- Work instruction -
The data should be transcribed in its entirety, word for word.

━━ Dataset content ━━

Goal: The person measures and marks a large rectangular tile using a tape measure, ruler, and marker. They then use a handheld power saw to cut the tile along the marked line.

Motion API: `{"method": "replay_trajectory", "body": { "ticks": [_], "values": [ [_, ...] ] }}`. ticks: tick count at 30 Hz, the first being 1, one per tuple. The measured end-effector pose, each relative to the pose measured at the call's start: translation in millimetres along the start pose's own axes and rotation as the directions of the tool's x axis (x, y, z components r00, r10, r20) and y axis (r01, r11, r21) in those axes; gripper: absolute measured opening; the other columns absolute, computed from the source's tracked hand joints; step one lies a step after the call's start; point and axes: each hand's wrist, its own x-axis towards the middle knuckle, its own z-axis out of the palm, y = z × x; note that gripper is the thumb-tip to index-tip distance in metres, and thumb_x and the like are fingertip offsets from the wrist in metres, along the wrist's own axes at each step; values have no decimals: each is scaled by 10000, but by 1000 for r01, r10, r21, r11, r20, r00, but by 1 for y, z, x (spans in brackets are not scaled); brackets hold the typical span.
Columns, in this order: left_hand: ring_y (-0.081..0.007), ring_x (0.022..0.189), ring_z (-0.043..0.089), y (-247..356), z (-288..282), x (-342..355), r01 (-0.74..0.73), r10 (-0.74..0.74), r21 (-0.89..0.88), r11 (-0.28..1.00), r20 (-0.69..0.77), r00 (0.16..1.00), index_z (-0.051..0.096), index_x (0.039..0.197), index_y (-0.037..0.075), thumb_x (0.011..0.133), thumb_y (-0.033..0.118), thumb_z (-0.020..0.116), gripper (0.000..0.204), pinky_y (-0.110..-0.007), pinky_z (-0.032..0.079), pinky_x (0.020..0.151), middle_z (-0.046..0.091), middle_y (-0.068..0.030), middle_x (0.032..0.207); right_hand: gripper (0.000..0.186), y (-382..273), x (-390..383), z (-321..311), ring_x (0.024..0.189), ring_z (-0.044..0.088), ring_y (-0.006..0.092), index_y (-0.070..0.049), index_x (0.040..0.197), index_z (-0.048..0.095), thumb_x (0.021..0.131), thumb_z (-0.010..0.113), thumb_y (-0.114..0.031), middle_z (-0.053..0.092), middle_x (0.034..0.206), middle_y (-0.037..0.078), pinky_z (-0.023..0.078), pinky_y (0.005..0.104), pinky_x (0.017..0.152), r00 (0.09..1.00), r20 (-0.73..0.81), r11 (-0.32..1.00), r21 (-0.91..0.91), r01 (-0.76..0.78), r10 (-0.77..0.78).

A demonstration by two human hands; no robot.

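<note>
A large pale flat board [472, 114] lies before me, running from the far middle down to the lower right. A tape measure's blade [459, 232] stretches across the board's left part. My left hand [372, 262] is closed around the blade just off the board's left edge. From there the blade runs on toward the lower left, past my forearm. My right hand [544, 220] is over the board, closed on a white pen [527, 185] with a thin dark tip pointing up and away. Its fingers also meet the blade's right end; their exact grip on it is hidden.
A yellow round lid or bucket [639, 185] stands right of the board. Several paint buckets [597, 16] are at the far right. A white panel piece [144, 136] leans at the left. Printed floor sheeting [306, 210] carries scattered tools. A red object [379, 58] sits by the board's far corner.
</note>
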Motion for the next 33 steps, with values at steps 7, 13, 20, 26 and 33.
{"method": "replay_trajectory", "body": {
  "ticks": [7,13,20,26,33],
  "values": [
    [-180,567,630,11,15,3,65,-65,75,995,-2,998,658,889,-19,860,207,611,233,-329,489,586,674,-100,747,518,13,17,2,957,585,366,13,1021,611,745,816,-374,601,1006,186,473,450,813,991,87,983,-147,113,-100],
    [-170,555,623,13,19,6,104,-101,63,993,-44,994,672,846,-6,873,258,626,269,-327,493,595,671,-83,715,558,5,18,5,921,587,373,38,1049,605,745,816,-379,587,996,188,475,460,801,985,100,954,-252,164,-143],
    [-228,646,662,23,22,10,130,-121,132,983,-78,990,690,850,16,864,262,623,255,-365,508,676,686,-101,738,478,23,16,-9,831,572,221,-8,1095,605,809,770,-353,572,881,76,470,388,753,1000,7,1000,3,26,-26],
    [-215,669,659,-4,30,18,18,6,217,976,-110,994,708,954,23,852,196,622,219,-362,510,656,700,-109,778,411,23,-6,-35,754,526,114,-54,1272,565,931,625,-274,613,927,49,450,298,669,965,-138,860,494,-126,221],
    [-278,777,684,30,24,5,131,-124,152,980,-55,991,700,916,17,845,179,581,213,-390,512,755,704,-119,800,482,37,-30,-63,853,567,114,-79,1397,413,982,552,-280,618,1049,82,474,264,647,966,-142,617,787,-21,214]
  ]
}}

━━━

- Written answer -
Goal: The person measures and marks a large rectangular tile using a tape measure, ruler, and marker. They then use a handheld power saw to cut the tile along the marked line.

Motion API: `{"method": "replay_trajectory", "body": { "ticks": [_], "values": [ [_, ...] ] }}`. ticks: tick count at 30 Hz, the first being 1, one per tuple. The measured end-effector pose, each relative to the pose measured at the call's start: translation in millimetres along the start pose's own axes and rotation as the directions of the tool's x axis (x, y, z components r00, r10, r20) and y axis (r01, r11, r21) in those axes; gripper: absolute measured opening; the other columns absolute, computed from the source's tracked hand joints; step one lies a step after the call's start; point and axes: each hand's wrist, its own x-axis towards the middle knuckle, its own z-axis out of the palm, y = z × x; note that gripper is the thumb-tip to index-tip distance in metres, and thumb_x and the like are fingertip offsets from the wrist in metres, along the wrist's own axes at each step; values have no decimals: each is scaled by 10000, but by 1000 for r01, r10, r21, r11, r20, r00, but by 1 for y, z, x (spans in brackets are not scaled); brackets hold the typical span.
Columns, in this order: left_hand: ring_y (-0.081..0.007), ring_x (0.022..0.189), ring_z (-0.043..0.089), y (-247..356), z (-288..282), x (-342..355), r01 (-0.74..0.73), r10 (-0.74..0.74), r21 (-0.89..0.88), r11 (-0.28..1.00), r20 (-0.69..0.77), r00 (0.16..1.00), index_z (-0.051..0.096), index_x (0.039..0.197), index_y (-0.037..0.075), thumb_x (0.011..0.133), thumb_y (-0.033..0.118), thumb_z (-0.020..0.116), gripper (0.000..0.204), pinky_y (-0.110..-0.007), pinky_z (-0.032..0.079), pinky_x (0.020..0.151), middle_z (-0.046..0.091), middle_y (-0.068..0.030), middle_x (0.032..0.207); right_hand: gripper (0.000..0.186), y (-382..273), x (-390..383), z (-321..311), ring_x (0.024..0.189), ring_z (-0.044..0.088), ring_y (-0.006..0.092), index_y (-0.070..0.049), index_x (0.040..0.197), index_z (-0.048..0.095), thumb_x (0.021..0.131), thumb_z (-0.010..0.113), thumb_y (-0.114..0.031), middle_z (-0.053..0.092), middle_x (0.034..0.206), middle_y (-0.037..0.078), pinky_z (-0.023..0.078), pinky_y (0.005..0.104), pinky_x (0.017..0.152), r00 (0.09..1.00), r20 (-0.73..0.81), r11 (-0.32..1.00), r21 (-0.91..0.91), r01 (-0.76..0.78), r10 (-0.77..0.78).

A demonstration by two human hands; no robot.

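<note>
A large pale flat board [472, 114] lies before me, running from the far middle down to the lower right. A tape measure's blade [459, 232] stretches across the board's left part. My left hand [372, 262] is closed around the blade just off the board's left edge. From there the blade runs on toward the lower left, past my forearm. My right hand [544, 220] is over the board, closed on a white pen [527, 185] with a thin dark tip pointing up and away. Its fingers also meet the blade's right end; their exact grip on it is hidden.
A yellow round lid or bucket [639, 185] stands right of the board. Several paint buckets [597, 16] are at the far right. A white panel piece [144, 136] leans at the left. Printed floor sheeting [306, 210] carries scattered tools. A red object [379, 58] sits by the board's far corner.
</note>
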Motion for the next 33 steps, with values at steps 7, 13, 20, 26 and 33.
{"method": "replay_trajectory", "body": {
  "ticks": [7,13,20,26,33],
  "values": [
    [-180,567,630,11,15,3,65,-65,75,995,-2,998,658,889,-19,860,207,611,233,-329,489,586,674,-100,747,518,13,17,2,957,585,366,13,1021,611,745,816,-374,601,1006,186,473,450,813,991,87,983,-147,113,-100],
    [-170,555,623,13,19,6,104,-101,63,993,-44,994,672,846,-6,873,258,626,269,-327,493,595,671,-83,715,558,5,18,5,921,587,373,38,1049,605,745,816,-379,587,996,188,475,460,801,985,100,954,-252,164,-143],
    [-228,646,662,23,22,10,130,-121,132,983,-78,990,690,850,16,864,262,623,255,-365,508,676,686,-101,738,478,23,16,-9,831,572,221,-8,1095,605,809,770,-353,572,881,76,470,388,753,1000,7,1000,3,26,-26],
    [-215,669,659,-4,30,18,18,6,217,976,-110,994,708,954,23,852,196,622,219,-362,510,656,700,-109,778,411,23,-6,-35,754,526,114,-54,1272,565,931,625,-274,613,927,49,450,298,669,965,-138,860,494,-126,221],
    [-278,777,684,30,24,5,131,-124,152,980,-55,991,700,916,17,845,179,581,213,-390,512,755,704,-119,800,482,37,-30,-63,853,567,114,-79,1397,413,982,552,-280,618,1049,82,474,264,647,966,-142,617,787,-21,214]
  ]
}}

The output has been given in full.